Ce chiffre représente une hausse significative et complique les perspectives pour les actifs risqués. Alors que les partisans soutiennent depuis longtemps que le Bitcoin est une protection contre l'inflation, la réponse politique à la hausse des prix — des conditions monétaires plus strictes — a tendance à drainer la liquidité des marchés spéculatifs. « Une politique monétaire plus stricte de la part de la BCE tend à réduire le réservoir d'argent bon marché qui circule dans le système financier », a déclaré Alexander Demarco, membre du Conseil des gouverneurs de la BCE, le 22 mai, un sentiment qui s'applique globalement lorsque les banques centrales adoptent un ton belliciste.
Ce point de données unique s'inscrit dans un environnement plus large de pression économique croissante. Aux États-Unis, le marché obligataire a cessé d'intégrer des baisses de taux et anticipe désormais des hausses pour la première fois depuis mars 2023, selon une note de Stephanie Pomboy chez MacroMavens. Avec un indice des prix à la consommation à 3,8 % et un indice des prix à la production à 6 % sur un an, la Réserve fédérale se retrouve paralysée entre une inflation élevée et une économie fragile. Mark Zandi, économiste en chef chez Moody’s Analytics, a noté le 4 mai que depuis avril 2025, « la croissance de l'emploi est au point mort » tandis que « l'inflation s'est accélérée ».
La situation est identique en Europe, où les prévisions du printemps 2026 de la Commission européenne ont révisé l'inflation à la hausse à 3,1 % tout en abaissant la croissance du PIB à 1,1 %. Le commissaire européen à l'Économie, Valdis Dombrovskis, a qualifié cette combinaison de « choc stagflationniste », créant un piège classique pour la Banque centrale européenne.
Le dilemme de la stagflation pour la crypto
Le consensus stagflationniste émergent présente un défi unique pour les investisseurs en Bitcoin. Un environnement de forte inflation renforce théoriquement l'argument en faveur d'un actif à offre limitée comme le Bitcoin. Cependant, le ralentissement économique concomitant et la réponse nécessaire des banques centrales peuvent sévèrement restreindre l'appétit des investisseurs pour le risque.
« Quand le crédit et les actions sont en désaccord aussi net, le crédit a raison quatre fois sur cinq », a écrit Charlie Garcia de R360 dans une chronique du 22 mai, soulignant que les marchés du crédit montrent des signes de stress que les marchés boursiers ignorent. Pour la crypto, qui se négocie encore largement comme un actif risqué à bêta élevé, ce désaccord est un signal d'alarme crucial. Le resserrement des conditions financières en Europe, signalé par la BCE, et la révolte du marché obligataire aux États-Unis pointent tous vers une diminution du capital disponible pour les investissements spéculatifs.

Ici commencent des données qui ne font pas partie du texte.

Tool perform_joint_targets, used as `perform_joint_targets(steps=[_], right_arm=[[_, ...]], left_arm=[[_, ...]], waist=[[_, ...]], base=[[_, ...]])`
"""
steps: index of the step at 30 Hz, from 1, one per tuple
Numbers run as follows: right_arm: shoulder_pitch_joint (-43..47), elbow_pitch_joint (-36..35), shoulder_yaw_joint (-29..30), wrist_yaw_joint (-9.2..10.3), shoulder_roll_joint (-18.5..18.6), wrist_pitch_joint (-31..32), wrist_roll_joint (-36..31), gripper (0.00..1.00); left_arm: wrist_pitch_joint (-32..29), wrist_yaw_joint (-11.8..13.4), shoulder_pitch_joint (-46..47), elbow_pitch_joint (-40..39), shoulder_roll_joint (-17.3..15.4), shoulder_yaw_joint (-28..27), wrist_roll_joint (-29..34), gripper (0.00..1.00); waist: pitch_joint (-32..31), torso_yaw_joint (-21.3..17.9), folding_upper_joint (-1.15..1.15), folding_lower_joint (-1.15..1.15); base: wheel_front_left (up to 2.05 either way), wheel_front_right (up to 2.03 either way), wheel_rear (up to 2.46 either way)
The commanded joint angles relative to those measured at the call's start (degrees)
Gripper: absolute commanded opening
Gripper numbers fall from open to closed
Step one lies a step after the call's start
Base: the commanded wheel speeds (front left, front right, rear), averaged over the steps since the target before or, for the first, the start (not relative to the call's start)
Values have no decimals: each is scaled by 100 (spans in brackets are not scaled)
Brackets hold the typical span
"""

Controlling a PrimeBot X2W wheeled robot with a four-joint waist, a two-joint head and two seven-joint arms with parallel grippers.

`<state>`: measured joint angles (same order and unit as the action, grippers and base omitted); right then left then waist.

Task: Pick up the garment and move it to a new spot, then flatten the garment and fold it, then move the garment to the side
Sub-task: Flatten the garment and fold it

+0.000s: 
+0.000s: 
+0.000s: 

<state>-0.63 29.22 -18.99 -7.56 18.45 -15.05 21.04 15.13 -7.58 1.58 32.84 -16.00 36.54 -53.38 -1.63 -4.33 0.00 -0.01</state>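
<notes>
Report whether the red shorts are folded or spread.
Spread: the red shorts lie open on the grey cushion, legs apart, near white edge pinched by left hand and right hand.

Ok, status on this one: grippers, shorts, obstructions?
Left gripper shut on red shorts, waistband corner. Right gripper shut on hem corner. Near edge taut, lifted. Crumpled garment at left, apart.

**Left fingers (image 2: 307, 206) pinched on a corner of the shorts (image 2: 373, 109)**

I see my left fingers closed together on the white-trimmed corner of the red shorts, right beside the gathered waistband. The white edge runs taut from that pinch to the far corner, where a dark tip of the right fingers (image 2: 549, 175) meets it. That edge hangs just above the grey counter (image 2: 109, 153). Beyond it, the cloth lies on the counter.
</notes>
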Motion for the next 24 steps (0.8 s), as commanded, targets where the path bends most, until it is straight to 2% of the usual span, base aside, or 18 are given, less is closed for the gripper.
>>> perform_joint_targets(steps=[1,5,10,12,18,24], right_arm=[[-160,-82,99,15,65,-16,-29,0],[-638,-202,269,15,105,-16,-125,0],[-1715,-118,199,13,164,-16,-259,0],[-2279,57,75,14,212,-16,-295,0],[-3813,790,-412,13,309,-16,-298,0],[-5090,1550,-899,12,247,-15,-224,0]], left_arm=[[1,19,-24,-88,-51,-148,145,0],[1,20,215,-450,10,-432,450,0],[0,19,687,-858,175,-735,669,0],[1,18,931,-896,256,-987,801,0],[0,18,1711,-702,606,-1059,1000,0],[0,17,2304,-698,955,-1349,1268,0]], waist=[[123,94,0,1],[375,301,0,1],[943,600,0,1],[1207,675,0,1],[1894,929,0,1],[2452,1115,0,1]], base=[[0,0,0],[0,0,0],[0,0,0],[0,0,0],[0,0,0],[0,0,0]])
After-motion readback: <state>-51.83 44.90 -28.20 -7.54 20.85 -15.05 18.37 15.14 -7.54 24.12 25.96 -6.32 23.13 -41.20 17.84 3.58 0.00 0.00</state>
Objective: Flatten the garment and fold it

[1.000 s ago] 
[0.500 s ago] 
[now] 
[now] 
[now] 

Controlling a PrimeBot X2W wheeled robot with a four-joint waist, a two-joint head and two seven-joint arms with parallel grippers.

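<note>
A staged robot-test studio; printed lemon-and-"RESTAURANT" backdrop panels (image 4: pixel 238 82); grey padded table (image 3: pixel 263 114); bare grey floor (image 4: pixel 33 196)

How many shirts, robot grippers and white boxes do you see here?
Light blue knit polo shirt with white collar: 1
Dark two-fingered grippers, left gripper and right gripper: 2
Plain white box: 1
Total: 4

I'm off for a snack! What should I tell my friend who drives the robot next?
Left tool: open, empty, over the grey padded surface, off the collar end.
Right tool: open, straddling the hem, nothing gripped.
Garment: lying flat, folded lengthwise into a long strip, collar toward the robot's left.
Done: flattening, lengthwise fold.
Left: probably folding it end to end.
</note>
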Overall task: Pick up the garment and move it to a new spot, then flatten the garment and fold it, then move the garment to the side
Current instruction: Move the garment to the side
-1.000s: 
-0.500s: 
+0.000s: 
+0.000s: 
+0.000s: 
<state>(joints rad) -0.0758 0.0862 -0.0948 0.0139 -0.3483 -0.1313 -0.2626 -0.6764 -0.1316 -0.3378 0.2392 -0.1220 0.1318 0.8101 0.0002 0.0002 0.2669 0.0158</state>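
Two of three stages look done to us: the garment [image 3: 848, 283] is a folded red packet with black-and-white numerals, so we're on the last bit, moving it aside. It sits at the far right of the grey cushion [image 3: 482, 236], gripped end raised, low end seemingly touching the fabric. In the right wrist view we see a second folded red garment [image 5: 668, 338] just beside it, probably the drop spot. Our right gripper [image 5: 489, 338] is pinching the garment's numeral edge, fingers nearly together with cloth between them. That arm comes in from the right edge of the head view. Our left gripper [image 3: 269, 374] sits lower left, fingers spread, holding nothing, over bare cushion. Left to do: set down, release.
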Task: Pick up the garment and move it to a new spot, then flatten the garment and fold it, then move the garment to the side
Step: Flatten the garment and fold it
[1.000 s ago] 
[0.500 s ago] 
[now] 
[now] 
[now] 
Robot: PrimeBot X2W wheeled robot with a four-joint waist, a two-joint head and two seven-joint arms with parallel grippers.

Bien que certains maintiennent que l'inflation persistante valide finalement la proposition de valeur fondamentale du Bitcoin, le chemin pour y parvenir s'avère volatil. Les actions politiques conçues pour lutter contre l'inflation sont, à court et moyen terme, un vent contraire important pour l'appréciation des prix. Alors que les banques centrales des États-Unis et d'Europe envisagent de relever les taux dans une économie au ralenti, le récit de l'or numérique du Bitcoin fait face à son test le plus important à ce jour.